# The Purge: Election Year - Blu-ray Review



## Mike Edwards (Mar 10, 2011)

[img]http://www.hometheatershack.com/gallery/file.php?n=81065[/img] 
*Title: The Purge: Election Year* 

*Movie:* :3.5stars:
*Video:* :4stars:
*Audio:* :4.5stars: 
*Extras:* :2stars: 

*HTS Overall Score:*78




[img]http://www.hometheatershack.com/gallery/file.php?n=81073[/img]*Summary*
I’m actually surprised that the little $3 million film that was pretty much a home invasion thriller was able to spawn two sequels. Not to mention the fact that they both were at least as successful as the movies that came before. Usually the first movie tends to be the best of the bunch, and then the rest fall off the deep end with DTV after DTV sequel. Each movie in the series adds a little bit to the production budget (first one was $3 million, second was $9 million, this one was $10 million), but each successive film has made more and more money, and the franchise shows no signs of stopping (although with the ending of “Election Year” they could finish it off pretty easily). The premise of “The Purge” was that America had been very near a complete and total economic collapse, but the government was redone by the New Founding Fathers of America (NFFA) and reborn, allowing for one night a year where the populace could vent their violent tendencies without reprisal. This night was known as the purge. “The Purge: Anarchy” expanded the concept and setting from an enclosed home to a whole city, with groups of people trying to survive the night. They even added in a slight social undertone to the film, which was a nice touch. “The Purge: Election Year” goes full political though, and makes the entire premise of the film about the politics and future of the night of terror in America. It doesn’t always work, but the core premise of hyper violence and lots of bloodletting more than make up for some of the movie’s flaws.

It’s that time of year again. That time of year when everyone is battening down the hatches and getting ready to weather the yearly purge once more. This year is a bit different though. Its election year and the presidential candidates are slightly split over the concept of letting Americans murder each other for no reason. Crazed minister and candidate Edwidge Owens (Kyle Secor) is rabidly FOR the continuation of the annual event, but his opponent, one Senator Charlie Roan (Elizabeth Mitchell) is making the argument that the purge is nothing but a tool used by the elite to cull the weak and lower class citizens. Its full intent meant as population control so that less money is spent on welfare and other helpful federal expenditures, making sure that there is more to go around for the rest of us. Obvious that IS the intent, but the opposition is not about to let the sheeple know that particular little detail.

Realizing that Senator Roan is getting WAY too close to winning the race, the New Founding Fathers of America decide to lift the ban keeping purge entrants from attacking political officials and uses that little bit of a change to bring in a hit squad on the optimistic candidate. While that may have worked, Senator Roan’s chief of security is none other than Ex Sergeant Leo Barnes (Frank Grillo), who was the main survivor of “The Purge: Anarchy”. Taking to the streets Leo and the Senator have to make their way through the night without getting killed by the government sanctioned hit squad, as well as dodging the crazed lunatics who are actually participating in the event already. 

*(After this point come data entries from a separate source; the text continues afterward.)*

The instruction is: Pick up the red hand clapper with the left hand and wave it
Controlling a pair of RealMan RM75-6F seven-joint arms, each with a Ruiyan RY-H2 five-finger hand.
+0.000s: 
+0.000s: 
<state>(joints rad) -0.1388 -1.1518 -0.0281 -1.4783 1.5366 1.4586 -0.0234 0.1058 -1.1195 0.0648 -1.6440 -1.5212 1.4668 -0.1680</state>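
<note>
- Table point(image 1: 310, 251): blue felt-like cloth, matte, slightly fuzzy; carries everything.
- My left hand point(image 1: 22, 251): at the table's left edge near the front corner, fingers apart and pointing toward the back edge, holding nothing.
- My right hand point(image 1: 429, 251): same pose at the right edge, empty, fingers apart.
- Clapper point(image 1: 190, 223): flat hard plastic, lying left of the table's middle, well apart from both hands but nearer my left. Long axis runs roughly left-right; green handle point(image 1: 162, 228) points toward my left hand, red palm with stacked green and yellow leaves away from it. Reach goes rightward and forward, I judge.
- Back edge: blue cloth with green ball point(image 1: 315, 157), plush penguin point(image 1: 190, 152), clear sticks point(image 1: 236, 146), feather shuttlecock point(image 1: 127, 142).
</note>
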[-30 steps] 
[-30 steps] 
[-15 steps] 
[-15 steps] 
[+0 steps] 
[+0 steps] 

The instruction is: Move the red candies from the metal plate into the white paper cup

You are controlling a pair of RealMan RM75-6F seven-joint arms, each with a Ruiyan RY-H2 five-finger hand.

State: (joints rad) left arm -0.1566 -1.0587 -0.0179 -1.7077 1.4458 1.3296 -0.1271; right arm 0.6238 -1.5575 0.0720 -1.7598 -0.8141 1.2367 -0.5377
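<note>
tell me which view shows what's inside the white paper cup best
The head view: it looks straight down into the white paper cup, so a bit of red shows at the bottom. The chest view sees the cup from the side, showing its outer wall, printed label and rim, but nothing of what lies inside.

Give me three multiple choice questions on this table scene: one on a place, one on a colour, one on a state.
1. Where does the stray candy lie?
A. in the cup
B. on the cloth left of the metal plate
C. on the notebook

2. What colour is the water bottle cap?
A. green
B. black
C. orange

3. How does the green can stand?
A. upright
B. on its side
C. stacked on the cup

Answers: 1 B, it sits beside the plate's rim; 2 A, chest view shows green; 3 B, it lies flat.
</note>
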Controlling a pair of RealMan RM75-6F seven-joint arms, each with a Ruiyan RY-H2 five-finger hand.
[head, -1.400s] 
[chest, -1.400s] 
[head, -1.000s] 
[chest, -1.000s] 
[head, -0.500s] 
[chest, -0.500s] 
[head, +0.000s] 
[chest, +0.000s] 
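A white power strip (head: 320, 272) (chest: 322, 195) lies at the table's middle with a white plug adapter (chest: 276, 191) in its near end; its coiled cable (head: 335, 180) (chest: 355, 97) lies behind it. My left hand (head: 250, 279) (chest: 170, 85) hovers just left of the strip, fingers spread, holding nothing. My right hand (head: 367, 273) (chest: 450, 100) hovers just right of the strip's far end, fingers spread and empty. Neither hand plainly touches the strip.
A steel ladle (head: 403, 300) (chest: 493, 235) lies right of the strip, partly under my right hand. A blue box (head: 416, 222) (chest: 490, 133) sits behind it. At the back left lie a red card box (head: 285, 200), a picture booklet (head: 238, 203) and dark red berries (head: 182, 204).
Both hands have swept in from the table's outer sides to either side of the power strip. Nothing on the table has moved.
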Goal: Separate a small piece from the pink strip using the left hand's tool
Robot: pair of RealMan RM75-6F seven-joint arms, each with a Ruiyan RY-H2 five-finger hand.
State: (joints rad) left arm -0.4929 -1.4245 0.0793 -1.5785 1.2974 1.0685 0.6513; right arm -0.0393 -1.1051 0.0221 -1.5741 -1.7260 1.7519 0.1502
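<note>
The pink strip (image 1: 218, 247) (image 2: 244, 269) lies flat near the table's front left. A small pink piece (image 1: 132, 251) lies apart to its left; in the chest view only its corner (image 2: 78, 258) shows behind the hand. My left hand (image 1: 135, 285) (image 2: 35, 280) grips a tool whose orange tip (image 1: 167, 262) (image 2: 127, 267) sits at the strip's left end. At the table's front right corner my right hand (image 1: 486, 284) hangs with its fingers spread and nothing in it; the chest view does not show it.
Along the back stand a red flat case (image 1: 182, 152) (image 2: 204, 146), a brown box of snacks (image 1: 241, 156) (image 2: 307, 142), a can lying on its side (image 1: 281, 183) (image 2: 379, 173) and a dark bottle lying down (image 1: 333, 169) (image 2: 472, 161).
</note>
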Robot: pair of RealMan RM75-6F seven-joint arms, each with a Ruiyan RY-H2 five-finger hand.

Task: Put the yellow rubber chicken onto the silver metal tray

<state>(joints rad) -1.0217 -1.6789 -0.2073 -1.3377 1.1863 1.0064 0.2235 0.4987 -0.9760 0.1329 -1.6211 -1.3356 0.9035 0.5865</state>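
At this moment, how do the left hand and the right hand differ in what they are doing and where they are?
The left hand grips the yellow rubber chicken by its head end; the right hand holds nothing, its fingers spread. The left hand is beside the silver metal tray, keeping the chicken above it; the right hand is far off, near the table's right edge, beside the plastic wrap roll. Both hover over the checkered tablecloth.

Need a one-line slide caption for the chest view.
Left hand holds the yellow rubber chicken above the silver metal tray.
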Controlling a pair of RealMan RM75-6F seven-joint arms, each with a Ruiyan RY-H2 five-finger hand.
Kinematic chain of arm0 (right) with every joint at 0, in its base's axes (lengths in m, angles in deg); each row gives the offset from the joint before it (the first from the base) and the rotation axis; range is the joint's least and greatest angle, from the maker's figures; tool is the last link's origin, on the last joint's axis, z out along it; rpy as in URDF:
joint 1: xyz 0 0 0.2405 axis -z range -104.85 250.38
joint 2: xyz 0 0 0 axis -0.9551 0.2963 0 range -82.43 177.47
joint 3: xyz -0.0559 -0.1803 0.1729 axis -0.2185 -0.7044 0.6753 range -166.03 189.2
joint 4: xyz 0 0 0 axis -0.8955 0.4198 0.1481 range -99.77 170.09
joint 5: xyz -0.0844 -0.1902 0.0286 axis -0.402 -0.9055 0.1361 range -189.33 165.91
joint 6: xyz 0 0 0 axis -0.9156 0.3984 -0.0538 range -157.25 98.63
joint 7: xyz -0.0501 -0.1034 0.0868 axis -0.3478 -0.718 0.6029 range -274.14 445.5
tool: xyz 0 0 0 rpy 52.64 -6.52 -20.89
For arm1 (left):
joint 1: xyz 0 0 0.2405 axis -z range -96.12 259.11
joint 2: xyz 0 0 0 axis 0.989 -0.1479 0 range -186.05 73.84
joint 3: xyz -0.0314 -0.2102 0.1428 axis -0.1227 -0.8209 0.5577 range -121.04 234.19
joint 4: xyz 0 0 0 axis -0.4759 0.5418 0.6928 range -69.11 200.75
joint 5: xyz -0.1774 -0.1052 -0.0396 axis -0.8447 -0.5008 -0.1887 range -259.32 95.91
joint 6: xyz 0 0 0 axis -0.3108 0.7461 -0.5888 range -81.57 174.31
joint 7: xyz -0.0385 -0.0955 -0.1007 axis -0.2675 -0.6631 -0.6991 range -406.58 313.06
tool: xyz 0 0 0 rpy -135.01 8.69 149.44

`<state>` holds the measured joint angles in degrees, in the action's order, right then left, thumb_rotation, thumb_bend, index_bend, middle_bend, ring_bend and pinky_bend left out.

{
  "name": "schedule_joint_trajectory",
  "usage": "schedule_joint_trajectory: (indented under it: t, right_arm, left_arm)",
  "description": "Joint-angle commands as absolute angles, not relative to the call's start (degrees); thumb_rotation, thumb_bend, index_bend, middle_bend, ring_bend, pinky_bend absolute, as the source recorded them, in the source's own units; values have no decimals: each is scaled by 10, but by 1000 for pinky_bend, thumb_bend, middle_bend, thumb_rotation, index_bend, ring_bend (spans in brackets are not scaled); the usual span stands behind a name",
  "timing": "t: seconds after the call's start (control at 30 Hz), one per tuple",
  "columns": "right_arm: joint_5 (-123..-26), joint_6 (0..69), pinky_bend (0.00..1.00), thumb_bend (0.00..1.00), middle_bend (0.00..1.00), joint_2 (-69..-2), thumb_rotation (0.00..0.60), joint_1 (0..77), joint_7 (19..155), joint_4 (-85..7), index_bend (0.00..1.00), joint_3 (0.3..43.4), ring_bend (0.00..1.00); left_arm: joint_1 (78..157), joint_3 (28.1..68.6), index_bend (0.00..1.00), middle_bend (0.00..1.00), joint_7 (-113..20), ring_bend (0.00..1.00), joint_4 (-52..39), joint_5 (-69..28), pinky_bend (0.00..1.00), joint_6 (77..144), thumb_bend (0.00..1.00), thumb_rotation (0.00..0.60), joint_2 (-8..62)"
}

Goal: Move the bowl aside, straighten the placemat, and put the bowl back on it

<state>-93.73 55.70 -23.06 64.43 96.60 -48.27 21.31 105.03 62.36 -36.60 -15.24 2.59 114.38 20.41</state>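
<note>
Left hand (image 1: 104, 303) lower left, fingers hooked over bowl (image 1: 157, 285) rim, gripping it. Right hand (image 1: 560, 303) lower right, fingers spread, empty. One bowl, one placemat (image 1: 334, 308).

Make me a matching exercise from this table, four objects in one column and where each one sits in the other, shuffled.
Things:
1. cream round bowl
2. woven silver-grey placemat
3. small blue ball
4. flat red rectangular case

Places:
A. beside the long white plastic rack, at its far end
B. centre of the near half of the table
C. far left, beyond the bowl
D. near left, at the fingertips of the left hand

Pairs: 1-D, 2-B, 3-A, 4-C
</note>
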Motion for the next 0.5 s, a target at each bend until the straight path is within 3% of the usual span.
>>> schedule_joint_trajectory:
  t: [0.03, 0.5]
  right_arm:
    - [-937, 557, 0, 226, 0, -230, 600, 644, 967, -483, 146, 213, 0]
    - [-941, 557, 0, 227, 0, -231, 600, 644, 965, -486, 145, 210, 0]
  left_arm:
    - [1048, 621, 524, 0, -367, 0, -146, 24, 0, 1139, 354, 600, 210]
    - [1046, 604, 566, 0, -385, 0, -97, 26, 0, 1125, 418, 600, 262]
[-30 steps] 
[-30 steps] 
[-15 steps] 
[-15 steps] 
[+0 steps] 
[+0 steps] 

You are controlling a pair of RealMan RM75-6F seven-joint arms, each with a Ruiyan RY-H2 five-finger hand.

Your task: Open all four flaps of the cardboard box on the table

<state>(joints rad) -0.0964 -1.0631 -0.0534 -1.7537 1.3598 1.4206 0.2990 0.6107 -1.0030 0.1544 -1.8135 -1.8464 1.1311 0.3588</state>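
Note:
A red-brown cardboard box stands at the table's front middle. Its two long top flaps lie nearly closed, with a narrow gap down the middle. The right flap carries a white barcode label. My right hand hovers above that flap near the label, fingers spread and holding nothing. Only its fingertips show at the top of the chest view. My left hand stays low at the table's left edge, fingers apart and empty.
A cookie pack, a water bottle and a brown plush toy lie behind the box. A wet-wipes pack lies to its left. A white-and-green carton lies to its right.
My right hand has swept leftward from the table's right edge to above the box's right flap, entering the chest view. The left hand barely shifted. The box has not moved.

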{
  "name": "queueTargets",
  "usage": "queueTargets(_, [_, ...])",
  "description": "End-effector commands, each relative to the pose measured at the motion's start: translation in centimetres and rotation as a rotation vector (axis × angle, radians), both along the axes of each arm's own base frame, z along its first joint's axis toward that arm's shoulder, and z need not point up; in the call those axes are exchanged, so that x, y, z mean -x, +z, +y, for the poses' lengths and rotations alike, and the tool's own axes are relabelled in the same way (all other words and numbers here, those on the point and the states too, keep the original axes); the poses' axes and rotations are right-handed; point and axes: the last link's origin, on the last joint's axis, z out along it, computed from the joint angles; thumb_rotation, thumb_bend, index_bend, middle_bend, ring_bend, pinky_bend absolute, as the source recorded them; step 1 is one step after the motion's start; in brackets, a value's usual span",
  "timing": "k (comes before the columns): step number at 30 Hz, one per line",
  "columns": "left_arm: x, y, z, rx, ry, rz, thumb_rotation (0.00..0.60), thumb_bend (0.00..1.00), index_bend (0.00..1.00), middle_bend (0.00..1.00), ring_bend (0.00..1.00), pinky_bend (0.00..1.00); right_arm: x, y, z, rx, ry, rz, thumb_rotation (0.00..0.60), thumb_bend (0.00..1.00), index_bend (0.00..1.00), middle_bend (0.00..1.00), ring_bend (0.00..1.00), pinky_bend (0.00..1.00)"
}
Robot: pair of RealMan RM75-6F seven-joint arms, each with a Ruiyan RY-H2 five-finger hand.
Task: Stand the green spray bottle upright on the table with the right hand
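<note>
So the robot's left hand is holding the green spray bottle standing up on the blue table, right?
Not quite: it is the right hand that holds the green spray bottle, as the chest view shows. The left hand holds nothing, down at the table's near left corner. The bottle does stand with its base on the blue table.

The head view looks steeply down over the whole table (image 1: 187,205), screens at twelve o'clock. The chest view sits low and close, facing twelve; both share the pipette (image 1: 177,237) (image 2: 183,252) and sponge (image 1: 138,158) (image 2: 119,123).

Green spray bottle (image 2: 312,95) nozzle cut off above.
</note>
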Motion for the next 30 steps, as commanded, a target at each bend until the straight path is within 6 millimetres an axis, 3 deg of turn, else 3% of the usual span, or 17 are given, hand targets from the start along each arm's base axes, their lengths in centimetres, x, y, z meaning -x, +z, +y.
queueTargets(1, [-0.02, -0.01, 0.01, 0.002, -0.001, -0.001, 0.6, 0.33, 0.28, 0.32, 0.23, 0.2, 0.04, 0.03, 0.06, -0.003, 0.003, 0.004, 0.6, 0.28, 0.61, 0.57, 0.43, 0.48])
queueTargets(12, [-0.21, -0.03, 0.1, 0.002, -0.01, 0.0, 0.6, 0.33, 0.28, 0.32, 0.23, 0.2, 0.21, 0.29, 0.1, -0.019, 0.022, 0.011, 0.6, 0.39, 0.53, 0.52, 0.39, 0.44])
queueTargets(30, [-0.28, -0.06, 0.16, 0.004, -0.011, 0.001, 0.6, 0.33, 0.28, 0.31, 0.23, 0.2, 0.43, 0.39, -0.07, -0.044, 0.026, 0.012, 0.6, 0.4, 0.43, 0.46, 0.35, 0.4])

[img]http://www.hometheatershack.com/gallery/file.php?n=81081[/img]The movies in the series have slowly changed over the course of the three film trilogy, and not always for the better. The first movie was very claustrophobic and restrained, but had a great premise. The sequel opened that up a bit and added in some social underpinnings about the strong preying on the weak. “Election Year” adds a whole new level of social justice by peeling back the layers behind the curtain to see exactly what the perpetrators of the event were actually thinking. It’s a nice touch and keeps the movie from being an orgy of blood and violence, but also comes across as heavy handed at the same time. We’re told time and time again how this is the 1% making sure that they could cull the weak and keep the populace under their thumb, but very little is done to make it seem subtle, or relatable to the average viewer. The heavy satire of our “future” is not meant to be taken literally, and that mostly comes across, but sometimes I had to sit back and say “ok, that was just a bit too much to swallow”.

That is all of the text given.